■ **HOW TO COMPLETE THIS TASK**: Keep every line in which "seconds" occurs and drop the rest of the data.

+++ DATA SHOWN +++

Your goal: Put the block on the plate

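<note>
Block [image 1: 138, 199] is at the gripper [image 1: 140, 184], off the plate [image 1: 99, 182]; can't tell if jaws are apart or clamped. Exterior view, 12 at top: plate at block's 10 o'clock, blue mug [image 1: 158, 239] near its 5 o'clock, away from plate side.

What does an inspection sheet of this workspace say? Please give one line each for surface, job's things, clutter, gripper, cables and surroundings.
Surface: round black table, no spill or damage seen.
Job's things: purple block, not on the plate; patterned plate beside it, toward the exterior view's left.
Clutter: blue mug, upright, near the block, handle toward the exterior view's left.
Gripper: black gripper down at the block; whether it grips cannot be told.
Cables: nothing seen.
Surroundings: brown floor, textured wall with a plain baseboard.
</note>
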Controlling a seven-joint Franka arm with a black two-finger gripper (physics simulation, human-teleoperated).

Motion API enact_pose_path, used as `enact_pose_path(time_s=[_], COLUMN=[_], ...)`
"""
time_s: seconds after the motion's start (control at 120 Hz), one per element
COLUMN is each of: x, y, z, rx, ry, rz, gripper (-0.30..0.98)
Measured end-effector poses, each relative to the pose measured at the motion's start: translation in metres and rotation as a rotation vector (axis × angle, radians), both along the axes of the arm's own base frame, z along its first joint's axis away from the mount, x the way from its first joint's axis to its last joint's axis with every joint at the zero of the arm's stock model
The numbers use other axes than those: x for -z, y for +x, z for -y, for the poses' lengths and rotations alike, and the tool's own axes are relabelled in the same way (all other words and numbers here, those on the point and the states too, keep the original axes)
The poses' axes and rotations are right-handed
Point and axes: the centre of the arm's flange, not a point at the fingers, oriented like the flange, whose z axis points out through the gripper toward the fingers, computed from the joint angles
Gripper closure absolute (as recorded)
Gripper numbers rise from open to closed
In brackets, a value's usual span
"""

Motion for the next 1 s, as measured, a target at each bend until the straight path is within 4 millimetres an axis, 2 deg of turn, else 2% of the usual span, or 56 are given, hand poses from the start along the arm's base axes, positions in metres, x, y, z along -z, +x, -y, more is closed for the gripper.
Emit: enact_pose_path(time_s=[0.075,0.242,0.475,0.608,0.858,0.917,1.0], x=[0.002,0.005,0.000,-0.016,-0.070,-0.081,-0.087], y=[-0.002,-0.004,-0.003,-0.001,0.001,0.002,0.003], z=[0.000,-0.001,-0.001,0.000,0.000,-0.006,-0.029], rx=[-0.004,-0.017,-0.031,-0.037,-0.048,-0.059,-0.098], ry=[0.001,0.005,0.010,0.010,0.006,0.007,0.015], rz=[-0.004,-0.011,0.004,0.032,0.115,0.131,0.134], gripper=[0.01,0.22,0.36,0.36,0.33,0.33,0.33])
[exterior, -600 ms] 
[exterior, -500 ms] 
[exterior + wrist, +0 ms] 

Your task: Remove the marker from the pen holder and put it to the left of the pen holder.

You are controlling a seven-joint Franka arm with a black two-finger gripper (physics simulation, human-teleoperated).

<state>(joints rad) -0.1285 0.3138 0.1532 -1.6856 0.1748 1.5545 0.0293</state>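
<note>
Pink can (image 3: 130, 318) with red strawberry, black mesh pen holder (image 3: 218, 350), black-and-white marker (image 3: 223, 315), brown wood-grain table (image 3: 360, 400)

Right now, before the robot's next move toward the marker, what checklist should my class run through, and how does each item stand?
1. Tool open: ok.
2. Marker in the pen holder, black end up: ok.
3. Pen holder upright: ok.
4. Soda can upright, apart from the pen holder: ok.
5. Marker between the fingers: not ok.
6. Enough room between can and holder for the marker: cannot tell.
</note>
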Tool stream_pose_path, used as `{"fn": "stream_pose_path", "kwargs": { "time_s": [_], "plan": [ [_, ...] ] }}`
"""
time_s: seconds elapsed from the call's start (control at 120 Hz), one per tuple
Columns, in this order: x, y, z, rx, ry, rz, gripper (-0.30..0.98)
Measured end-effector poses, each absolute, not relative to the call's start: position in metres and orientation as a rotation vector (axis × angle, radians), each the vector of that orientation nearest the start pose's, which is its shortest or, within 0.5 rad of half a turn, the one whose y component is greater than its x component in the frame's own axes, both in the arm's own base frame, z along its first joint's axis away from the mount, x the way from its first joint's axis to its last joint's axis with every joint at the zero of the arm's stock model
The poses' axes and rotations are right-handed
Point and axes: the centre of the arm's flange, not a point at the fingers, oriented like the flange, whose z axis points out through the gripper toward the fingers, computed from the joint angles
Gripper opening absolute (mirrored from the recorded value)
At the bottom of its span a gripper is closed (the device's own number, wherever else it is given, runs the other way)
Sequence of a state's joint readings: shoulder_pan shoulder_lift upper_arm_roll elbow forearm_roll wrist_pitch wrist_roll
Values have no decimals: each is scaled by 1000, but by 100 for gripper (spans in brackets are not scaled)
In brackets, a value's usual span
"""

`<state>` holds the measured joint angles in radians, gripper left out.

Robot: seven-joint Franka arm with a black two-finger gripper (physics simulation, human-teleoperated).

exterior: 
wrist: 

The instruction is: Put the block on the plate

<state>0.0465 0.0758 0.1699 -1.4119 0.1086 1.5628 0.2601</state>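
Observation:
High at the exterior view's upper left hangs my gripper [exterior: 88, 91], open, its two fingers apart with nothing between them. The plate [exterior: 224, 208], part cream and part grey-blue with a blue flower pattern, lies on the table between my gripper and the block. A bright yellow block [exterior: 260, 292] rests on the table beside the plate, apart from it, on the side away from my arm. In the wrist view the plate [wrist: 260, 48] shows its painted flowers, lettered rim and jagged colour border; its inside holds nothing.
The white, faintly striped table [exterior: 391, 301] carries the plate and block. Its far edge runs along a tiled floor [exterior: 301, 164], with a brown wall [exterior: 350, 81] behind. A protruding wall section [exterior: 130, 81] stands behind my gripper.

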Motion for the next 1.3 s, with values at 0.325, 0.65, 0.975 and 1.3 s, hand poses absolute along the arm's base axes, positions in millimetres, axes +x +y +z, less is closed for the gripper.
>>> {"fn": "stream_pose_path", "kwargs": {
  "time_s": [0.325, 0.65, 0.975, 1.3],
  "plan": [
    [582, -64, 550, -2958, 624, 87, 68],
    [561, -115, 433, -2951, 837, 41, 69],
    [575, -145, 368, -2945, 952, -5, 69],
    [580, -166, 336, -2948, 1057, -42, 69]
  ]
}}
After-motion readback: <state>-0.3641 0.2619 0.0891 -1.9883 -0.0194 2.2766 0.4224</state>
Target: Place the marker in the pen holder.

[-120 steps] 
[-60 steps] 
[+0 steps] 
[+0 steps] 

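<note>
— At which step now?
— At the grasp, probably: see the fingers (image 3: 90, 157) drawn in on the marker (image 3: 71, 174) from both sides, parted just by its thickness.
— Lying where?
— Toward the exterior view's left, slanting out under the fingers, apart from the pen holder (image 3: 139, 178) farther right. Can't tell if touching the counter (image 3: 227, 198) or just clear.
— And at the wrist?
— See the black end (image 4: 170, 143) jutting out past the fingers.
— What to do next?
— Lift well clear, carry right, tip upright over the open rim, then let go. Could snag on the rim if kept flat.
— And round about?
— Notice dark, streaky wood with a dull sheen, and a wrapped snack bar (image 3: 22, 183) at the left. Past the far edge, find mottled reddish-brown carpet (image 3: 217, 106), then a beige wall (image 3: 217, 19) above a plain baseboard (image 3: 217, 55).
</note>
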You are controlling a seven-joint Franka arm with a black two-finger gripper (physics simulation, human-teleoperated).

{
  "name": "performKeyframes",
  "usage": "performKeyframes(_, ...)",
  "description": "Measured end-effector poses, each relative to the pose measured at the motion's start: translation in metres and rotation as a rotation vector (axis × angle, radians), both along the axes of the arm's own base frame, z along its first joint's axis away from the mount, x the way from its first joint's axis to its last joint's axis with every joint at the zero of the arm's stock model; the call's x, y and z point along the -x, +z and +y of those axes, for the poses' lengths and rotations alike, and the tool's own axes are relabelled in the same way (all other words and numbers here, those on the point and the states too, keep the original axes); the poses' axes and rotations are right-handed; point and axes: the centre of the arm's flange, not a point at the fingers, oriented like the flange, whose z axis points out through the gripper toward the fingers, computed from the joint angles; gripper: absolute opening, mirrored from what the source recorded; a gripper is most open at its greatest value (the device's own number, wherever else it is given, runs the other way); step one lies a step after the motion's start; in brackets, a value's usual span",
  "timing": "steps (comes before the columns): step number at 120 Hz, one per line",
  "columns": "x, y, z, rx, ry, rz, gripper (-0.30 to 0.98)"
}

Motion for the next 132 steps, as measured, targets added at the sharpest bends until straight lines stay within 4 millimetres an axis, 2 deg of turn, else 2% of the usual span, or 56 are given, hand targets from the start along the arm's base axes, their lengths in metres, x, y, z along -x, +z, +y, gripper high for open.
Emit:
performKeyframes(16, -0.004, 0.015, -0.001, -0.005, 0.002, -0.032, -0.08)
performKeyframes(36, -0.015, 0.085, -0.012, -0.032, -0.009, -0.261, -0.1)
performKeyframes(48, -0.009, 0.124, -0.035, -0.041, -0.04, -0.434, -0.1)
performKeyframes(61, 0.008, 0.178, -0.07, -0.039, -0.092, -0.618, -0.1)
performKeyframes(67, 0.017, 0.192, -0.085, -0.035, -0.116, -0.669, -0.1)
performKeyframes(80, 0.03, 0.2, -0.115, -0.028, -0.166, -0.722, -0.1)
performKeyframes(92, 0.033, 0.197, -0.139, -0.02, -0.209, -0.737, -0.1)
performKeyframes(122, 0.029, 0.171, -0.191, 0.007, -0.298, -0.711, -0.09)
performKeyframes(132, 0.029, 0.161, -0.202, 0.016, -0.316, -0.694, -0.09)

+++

■ **EXERCISE OUTPUT**:
time_s: seconds after the motion's start (control at 120 Hz), one per element
time_s: seconds elapsed from the call's start (control at 120 Hz), one per tuple

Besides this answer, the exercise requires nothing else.